Most of Tolkien’s illustrations for The Silmarillion date from the period 1927-1928. This was a fertile creative period for him when much of his imagination was devoted to his early legendarium. From the 1930s onwards The Hobbit and The Lord of the Rings consumed much of his creative energies and afterwards he was never able to re-capture the spirit of these early years. He left The Silmarillion unfinished at his death.
‘The Shores of Faery’, 10 May 1915. This is the earliest illustration of his secondary world, painted when he was a student at Oxford. It shows the city of the Elves in Valinor, framed by the Two Trees bearing the light of the sun and the moon.
‘Nargothrond’, July 1928. A drawing of the fortified doors leading to the underground stronghold of the Noldorin Elves in Beleriand. In later years the Elves built a stone bridge across the river which ultimately led to the downfall of their kingdom.
‘Tanaqui’, 1915. This painting of the city of the Elves in Valinor is from the Book of Ishness; a sketchbook started by Tolkien when he was at university. The vivid colours and surreal style were later used by Tolkien in illustrations of the north pole by ‘Father Christmas’.
‘Halls of Manwe on the Mountains of the World above Faerie’, July 1928. The tallest peak, Taniquetil, is so high it appears to reach above the sun and moon into the upper atmosphere where it’s crowned by stars.
‘Glórund sets forth to seek Túrin’, September 1927. The mesmerizing eyes of the wingless dragon, Glórund, stare straight at the viewer as he slithers disturbingly across the border of the painting.
‘Mithrim’, 1920s.
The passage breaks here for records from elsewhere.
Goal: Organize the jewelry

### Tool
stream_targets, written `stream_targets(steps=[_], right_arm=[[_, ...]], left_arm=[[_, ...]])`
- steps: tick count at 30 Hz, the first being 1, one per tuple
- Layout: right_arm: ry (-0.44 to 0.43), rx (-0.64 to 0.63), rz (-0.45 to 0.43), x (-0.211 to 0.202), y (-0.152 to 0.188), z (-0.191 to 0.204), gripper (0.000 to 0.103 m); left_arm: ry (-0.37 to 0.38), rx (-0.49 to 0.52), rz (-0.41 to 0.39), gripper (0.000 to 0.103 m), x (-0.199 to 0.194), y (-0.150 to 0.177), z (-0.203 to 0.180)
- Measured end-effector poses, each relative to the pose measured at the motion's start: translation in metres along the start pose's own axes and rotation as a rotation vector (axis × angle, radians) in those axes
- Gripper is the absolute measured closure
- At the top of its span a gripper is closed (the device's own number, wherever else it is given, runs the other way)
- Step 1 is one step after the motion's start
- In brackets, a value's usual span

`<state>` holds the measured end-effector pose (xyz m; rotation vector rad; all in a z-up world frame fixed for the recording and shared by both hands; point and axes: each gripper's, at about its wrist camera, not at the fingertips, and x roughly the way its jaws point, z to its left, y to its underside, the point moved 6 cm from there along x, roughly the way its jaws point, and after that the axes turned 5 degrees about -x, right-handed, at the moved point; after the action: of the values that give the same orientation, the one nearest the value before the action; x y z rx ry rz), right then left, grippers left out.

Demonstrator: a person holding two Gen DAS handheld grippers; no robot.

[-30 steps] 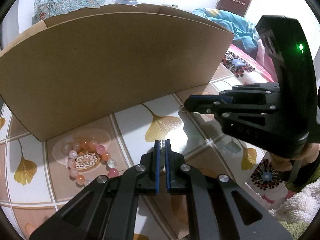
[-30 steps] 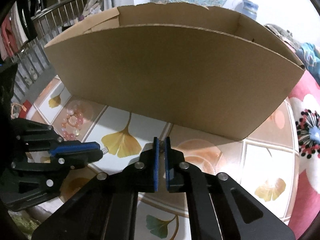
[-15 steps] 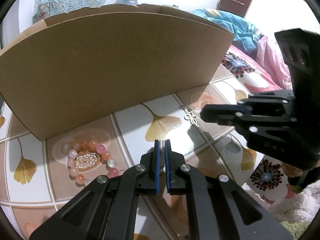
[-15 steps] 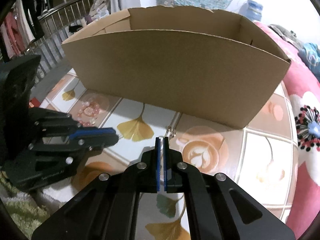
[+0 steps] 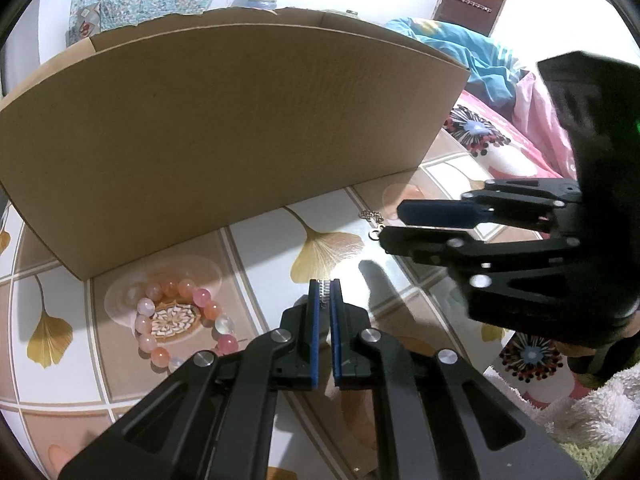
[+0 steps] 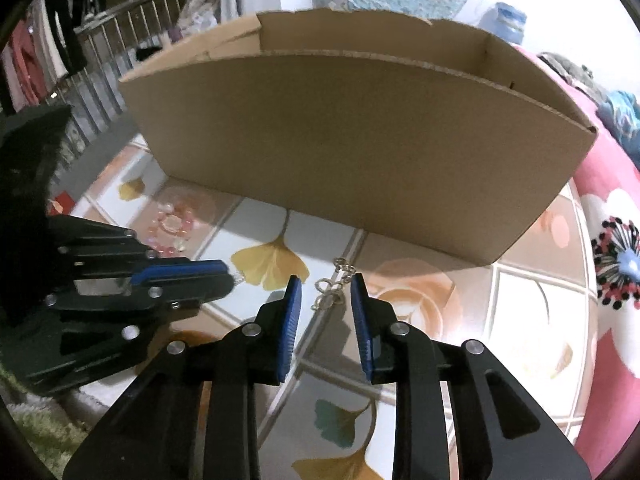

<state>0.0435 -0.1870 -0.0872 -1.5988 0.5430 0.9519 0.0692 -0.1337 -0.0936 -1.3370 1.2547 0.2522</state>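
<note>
A thin silver chain (image 6: 331,285) lies on the patterned tabletop in front of a cardboard box (image 6: 340,140). My right gripper (image 6: 325,294) hovers over the chain; its jaws are opening and the blue pads touch nothing. In the left wrist view that gripper (image 5: 392,225) comes in from the right, its tips at the chain (image 5: 372,220). My left gripper (image 5: 324,285) is shut on a small silver piece (image 5: 325,292) just above the table. To its left rests a pink and orange bead bracelet (image 5: 180,320), also seen blurred in the right wrist view (image 6: 170,224).
The box (image 5: 240,120) is open-topped and its near wall stands just behind the jewelry. A pink flowered cloth (image 6: 616,264) lies right of the table and a fluffy pale rug (image 5: 580,412) at its near edge. Railings and hanging clothes (image 6: 60,60) are at far left.
The right gripper drew back from the chain, then came over it again, and its jaws have parted. The left gripper has stayed still and shut.
</note>
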Motion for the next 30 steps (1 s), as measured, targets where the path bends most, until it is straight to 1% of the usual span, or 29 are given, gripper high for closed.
stream_targets(steps=[3,6,8,9,20,30], right_arm=[[-0.006,0.012,0.014,0.003,0.001,0.000,0.078],[0.027,-0.005,0.022,0.006,0.004,0.000,0.081],[0.029,-0.007,0.028,0.008,0.003,0.002,0.092],[0.023,-0.005,0.033,0.009,0.001,0.003,0.093],[-0.002,0.030,0.042,0.010,0.000,-0.001,0.094],[0.000,0.068,-0.002,-0.009,-0.004,-0.016,0.094]], left_arm=[[0.001,-0.002,-0.001,0.098,0.000,0.000,0.000],[0.001,0.000,0.000,0.098,0.001,0.001,0.001],[0.001,-0.001,-0.001,0.098,0.001,0.000,0.001],[0.002,-0.002,-0.001,0.098,0.001,0.001,0.001],[0.004,-0.003,-0.002,0.098,0.000,0.001,0.001],[0.016,-0.005,-0.013,0.098,-0.004,-0.002,-0.003]])
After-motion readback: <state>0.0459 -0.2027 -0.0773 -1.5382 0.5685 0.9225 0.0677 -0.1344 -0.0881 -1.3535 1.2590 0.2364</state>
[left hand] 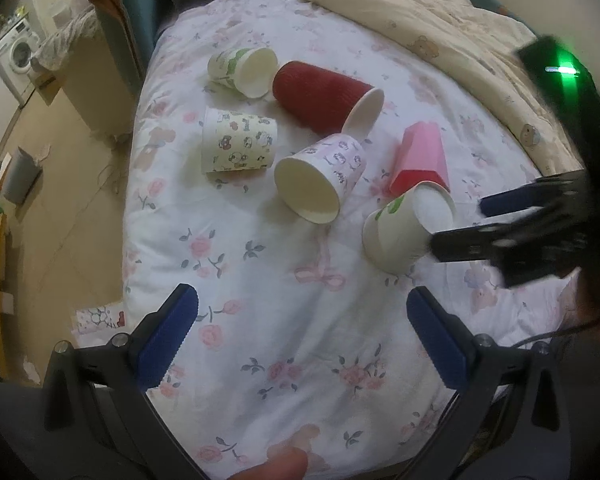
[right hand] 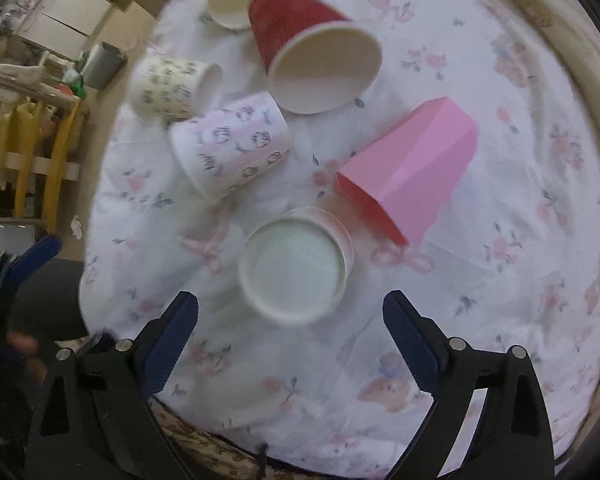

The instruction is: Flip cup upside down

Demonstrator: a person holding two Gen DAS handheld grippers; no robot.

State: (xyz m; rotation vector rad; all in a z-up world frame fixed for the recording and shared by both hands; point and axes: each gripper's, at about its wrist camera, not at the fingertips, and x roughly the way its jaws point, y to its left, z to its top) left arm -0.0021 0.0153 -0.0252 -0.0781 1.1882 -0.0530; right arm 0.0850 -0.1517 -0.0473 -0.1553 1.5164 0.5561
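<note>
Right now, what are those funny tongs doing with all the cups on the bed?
A person holds tongs in each hand over a flowery white bedsheet scattered with paper cups. The right tongs are open, closing in on a white paper cup with green print, which looks bottom-up. The left tongs hang open, holding nothing. A dark red ribbed cup lies on its side, and a pink faceted cup sits nearby.

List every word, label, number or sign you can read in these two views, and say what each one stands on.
None can be read.
The cream printed cup and the pink-white printed cup carry small cartoon figures, with no legible letters.
The green marks on the white cup beside the right gripper and on the far cup are too blurred to read.
</note>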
This beautiful pastel landscape of Lake Mithrim in the land of Hithlum is further enhanced by the addition of a striking black and white border design.
Originally entitled, ‘Beleg finds Flinding in Taur-na-Fúin’, July 1928, this painting illustrates a scene from the Tale of Túrin. Much later Tolkien gave it the title ‘Fangorn Forest’ and used it as an illustration for The Lord of the Rings, with the Elves Beleg and Flinding presumably becoming the hobbits Merry and Pippin.
‘The Vale of Sirion looking upon Dor-na-Fauglith with Eryd Lúmin (the Shadowy Mountains) on the left and The Eaves of Taur-na-Fuin on the right’, July 1928. A tower stands alone on the steep-sided island in the middle of the river Sirion, facing the might of Thangorodrim in the distance with its black reeks of smoke overhead.
‘The Hills of the Morning’, November 1969. The word ‘Ambaróna’ can be seen top left and is also written in Elvish letters on the left-hand side. It translates as, ‘uprising’ or ‘sunrise’.
One of two devices created for Tolkien’s heroine, Lúthien Tinúviel, the immortal elven princess who was the first to marry a mortal man. It dates from the 1960s.